In order to achieve this big vision the project focused on three significant threads that run through all stages and aspects of the design process and implementation – Community – Regeneration and Sustainability. The team looked to innovate in these three key areas throughout the project to ensure that maximum benefit and high quality could be achieved for every penny spent and every hour volunteered.
Community
The project has involved stakeholders in imaginative ways every step of the way – from defining the brief, through to building and planting the campus and on-going training and use of the thriving spaces in wider out-reach community programmes.
Regeneration
The scheme has directly regenerated a forgotten and derelict area of land, but just as important is its on-going impact of its wider outreach programme to the local community, including employing a full time gardener – Terry - to work with and train volunteers and some of the most marginalised people in society.
Sustainability
There are two important elements here – firstly the implementation of a robust environmentally sensitive vision in all aspects of the design - through both hard and soft landscape.

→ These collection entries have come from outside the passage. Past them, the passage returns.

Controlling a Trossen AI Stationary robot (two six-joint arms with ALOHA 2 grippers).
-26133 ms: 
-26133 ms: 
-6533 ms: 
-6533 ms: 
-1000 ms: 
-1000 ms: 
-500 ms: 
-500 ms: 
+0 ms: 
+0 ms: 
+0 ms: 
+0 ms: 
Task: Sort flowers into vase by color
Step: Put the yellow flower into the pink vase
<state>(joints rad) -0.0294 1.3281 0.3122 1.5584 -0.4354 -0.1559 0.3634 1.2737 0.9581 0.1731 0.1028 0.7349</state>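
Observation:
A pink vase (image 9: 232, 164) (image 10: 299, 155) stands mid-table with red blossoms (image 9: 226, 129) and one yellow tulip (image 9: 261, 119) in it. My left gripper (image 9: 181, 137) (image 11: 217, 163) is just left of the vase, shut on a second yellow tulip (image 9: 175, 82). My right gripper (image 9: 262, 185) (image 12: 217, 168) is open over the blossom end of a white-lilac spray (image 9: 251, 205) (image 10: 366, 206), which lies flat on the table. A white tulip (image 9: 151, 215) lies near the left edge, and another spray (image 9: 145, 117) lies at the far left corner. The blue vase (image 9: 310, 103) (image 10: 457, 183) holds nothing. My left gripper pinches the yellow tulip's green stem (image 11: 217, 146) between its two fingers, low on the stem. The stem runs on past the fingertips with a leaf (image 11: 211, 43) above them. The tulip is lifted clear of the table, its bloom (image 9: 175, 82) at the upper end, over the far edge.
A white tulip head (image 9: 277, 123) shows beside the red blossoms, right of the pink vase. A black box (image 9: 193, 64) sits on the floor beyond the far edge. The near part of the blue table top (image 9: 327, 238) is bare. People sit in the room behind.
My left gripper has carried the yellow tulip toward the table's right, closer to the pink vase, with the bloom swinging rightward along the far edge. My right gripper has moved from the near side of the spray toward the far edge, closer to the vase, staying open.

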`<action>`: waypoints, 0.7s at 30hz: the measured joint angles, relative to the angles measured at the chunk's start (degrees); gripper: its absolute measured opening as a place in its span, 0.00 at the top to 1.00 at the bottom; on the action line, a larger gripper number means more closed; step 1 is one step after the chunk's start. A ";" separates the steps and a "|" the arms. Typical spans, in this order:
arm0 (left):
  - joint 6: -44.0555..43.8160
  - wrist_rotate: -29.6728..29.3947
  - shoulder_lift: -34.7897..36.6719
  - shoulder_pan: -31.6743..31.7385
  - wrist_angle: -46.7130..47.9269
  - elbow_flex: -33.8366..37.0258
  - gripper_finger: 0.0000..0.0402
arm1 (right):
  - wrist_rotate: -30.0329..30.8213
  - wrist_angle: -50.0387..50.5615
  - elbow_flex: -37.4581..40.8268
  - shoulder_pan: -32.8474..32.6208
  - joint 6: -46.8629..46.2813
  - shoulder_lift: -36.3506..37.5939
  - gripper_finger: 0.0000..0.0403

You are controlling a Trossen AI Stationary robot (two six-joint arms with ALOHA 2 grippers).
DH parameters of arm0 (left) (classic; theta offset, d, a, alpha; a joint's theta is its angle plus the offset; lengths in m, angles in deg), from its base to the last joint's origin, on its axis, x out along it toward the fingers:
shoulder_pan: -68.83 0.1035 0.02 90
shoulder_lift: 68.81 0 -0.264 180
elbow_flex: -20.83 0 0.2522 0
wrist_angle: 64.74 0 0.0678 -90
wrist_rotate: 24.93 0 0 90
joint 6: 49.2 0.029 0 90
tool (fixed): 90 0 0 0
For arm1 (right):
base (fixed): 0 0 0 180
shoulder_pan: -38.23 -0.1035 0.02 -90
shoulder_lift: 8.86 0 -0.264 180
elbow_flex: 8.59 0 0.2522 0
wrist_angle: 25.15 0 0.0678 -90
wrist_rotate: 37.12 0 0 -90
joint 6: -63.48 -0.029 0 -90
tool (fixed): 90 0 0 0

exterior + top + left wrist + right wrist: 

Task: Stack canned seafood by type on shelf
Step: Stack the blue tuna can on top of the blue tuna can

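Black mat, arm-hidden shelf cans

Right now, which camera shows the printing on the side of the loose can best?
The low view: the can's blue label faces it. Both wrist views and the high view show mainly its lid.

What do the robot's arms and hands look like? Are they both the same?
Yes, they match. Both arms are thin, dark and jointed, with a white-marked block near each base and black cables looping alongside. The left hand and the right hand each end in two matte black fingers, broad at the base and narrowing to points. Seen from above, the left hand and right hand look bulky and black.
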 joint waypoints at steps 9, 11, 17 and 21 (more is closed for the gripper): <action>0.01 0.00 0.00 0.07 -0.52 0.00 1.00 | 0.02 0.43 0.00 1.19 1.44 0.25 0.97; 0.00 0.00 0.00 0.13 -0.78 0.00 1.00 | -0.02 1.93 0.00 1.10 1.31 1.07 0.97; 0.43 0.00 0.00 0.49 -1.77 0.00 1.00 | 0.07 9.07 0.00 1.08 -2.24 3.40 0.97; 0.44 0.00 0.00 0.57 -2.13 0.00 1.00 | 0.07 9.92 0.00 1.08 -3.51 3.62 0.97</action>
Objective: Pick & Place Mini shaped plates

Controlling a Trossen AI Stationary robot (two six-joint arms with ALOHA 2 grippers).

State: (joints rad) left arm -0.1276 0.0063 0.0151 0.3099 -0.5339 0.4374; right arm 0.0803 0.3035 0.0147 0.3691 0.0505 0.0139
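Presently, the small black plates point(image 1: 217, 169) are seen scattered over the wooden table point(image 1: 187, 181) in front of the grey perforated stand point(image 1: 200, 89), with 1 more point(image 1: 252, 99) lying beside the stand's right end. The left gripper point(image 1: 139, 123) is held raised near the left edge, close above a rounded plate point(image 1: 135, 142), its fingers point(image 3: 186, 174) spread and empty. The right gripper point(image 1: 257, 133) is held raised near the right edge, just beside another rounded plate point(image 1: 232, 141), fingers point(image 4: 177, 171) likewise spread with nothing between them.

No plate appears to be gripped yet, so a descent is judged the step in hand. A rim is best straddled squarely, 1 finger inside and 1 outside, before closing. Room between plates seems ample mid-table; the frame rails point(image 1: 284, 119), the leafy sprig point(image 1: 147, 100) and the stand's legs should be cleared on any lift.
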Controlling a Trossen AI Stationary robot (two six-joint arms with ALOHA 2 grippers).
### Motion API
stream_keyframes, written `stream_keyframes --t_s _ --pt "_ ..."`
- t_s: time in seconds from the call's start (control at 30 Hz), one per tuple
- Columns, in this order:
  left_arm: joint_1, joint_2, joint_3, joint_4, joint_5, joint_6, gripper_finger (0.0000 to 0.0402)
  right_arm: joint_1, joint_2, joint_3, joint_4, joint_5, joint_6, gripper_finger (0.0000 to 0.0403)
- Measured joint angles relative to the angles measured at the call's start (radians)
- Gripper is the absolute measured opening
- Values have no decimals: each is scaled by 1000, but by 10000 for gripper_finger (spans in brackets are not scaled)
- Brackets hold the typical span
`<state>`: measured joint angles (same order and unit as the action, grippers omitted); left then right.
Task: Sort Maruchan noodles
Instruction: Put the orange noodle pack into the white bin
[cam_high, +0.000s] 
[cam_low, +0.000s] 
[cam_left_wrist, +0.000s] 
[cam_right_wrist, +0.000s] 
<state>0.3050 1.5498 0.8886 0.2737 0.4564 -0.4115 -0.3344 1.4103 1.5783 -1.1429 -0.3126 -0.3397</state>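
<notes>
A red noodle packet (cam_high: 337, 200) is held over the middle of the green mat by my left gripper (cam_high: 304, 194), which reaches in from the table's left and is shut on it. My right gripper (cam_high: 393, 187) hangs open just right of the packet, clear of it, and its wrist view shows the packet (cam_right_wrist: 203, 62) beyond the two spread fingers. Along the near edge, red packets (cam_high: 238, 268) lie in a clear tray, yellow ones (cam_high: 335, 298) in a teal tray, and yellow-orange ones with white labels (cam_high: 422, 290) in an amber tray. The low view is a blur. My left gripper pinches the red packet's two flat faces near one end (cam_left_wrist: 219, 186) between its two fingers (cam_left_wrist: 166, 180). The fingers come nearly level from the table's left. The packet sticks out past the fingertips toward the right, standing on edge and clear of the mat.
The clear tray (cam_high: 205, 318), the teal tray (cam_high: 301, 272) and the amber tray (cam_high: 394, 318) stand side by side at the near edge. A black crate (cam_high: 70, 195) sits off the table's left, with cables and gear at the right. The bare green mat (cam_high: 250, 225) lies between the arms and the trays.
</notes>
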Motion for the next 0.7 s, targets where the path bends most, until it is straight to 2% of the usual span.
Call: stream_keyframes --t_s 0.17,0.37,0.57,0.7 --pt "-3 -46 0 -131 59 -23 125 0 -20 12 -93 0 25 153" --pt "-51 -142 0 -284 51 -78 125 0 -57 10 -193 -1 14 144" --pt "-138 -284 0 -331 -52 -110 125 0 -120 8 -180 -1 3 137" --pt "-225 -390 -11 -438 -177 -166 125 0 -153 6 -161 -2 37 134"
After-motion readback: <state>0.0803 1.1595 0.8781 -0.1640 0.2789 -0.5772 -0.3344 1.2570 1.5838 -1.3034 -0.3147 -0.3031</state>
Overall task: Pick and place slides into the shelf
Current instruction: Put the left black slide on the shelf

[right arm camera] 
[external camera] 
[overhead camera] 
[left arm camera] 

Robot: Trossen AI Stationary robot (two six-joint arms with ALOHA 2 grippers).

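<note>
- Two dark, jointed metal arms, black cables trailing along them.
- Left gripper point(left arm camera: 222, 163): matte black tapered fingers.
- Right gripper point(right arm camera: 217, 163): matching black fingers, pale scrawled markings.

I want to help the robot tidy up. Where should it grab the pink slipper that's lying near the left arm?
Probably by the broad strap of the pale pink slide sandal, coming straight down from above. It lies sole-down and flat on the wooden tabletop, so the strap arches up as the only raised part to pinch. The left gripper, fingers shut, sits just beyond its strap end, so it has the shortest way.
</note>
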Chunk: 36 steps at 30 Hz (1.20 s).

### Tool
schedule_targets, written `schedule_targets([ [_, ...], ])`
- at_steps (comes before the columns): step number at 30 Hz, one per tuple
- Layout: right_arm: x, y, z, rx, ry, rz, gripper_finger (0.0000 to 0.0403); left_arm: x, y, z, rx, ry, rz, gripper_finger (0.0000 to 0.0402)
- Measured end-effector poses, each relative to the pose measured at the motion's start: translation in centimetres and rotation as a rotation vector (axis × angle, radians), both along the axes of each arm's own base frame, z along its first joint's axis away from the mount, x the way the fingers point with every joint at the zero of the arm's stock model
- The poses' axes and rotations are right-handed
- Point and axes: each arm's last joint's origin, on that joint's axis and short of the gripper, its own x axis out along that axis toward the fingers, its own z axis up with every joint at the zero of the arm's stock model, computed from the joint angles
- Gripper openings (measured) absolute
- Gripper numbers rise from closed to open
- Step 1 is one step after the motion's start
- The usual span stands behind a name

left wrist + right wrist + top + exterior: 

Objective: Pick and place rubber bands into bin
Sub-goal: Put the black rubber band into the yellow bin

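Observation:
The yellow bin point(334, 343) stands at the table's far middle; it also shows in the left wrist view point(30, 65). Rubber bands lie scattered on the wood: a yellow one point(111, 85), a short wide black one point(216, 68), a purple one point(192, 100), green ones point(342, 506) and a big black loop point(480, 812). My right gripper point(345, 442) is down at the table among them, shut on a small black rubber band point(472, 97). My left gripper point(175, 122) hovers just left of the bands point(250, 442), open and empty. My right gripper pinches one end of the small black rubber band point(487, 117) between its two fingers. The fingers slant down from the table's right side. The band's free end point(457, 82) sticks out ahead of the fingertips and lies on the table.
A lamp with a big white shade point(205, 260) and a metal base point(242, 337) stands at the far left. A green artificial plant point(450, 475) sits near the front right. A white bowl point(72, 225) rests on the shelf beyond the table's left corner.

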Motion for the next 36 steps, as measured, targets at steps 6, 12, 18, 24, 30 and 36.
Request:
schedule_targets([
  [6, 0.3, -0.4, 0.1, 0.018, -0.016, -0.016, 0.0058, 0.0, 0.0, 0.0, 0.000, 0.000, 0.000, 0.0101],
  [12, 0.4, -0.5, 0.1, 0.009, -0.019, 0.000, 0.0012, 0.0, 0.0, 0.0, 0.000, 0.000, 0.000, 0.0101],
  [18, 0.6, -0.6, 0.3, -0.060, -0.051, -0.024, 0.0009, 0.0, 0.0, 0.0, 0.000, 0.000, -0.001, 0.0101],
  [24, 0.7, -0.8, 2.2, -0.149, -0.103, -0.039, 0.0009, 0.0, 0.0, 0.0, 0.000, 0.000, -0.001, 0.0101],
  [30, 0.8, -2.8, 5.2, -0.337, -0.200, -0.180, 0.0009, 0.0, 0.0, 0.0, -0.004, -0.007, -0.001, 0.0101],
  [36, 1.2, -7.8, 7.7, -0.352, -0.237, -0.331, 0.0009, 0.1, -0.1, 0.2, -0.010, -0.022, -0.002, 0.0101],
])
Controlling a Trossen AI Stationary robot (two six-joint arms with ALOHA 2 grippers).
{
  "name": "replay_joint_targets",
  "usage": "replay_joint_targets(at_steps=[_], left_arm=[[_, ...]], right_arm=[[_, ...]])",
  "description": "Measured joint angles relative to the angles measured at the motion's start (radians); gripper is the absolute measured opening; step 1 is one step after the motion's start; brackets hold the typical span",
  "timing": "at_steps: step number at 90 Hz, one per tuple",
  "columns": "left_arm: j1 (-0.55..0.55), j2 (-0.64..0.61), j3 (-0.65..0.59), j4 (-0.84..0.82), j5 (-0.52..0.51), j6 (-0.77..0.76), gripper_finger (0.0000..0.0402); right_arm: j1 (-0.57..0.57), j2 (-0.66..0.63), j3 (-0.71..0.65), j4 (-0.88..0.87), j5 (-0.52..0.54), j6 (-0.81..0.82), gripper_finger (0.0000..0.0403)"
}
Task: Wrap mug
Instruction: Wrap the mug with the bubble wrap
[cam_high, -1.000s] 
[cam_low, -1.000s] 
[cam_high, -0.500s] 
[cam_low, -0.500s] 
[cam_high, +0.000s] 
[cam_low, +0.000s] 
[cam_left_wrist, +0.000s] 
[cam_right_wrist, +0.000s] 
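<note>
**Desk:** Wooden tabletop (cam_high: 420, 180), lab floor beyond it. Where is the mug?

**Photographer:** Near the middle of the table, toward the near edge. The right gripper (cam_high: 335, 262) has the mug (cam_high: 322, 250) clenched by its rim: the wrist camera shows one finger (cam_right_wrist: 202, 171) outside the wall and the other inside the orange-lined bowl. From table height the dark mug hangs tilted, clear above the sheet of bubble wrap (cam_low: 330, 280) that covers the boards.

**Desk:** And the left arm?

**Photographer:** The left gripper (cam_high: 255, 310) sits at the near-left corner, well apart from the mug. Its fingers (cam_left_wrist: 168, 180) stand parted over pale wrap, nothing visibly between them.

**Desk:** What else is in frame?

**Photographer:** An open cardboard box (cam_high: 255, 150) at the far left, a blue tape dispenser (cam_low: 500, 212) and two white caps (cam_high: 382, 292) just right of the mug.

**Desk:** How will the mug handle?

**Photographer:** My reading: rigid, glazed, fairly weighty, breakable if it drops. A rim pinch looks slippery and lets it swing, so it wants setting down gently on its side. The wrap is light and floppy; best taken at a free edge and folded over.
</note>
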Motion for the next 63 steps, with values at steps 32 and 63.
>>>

Secondly is the importance of environmental education and how it should be at the heart of everything we do in our everyday lives from recycling to healthy outdoor exercise and our eating habits.
Role of the Designer
Rotunda with BCA Landscape have created the Kirkdale Community Campus as a means to reach out to parts of the whole local community and especially those that are hardest to connect with: those living in poverty, ex-offenders, drug and alcohol dependants, those suffering with mental ill health as well as the long-term unemployed and young people. The garden is an educational project as well as a place for recreation, with community members encouraged to take entry-level horticultural courses as a pathway to employment and self-sufficiency. BCA Landscape have worked closely with Rotunda to develop the original brief, designed the campus with community input and also helped to establish a cocktail of funding to make the project a reality. They volunteered their own time to help plant the campus with other volunteers from the area and continue to help this important local charity on a regular basis.
This project is a timely reminder that a small budget or a wider backdrop of deprivation should NOT limit an exciting sustainable vision, the quality of design or a willingness to engage positively with people at every stage of the process.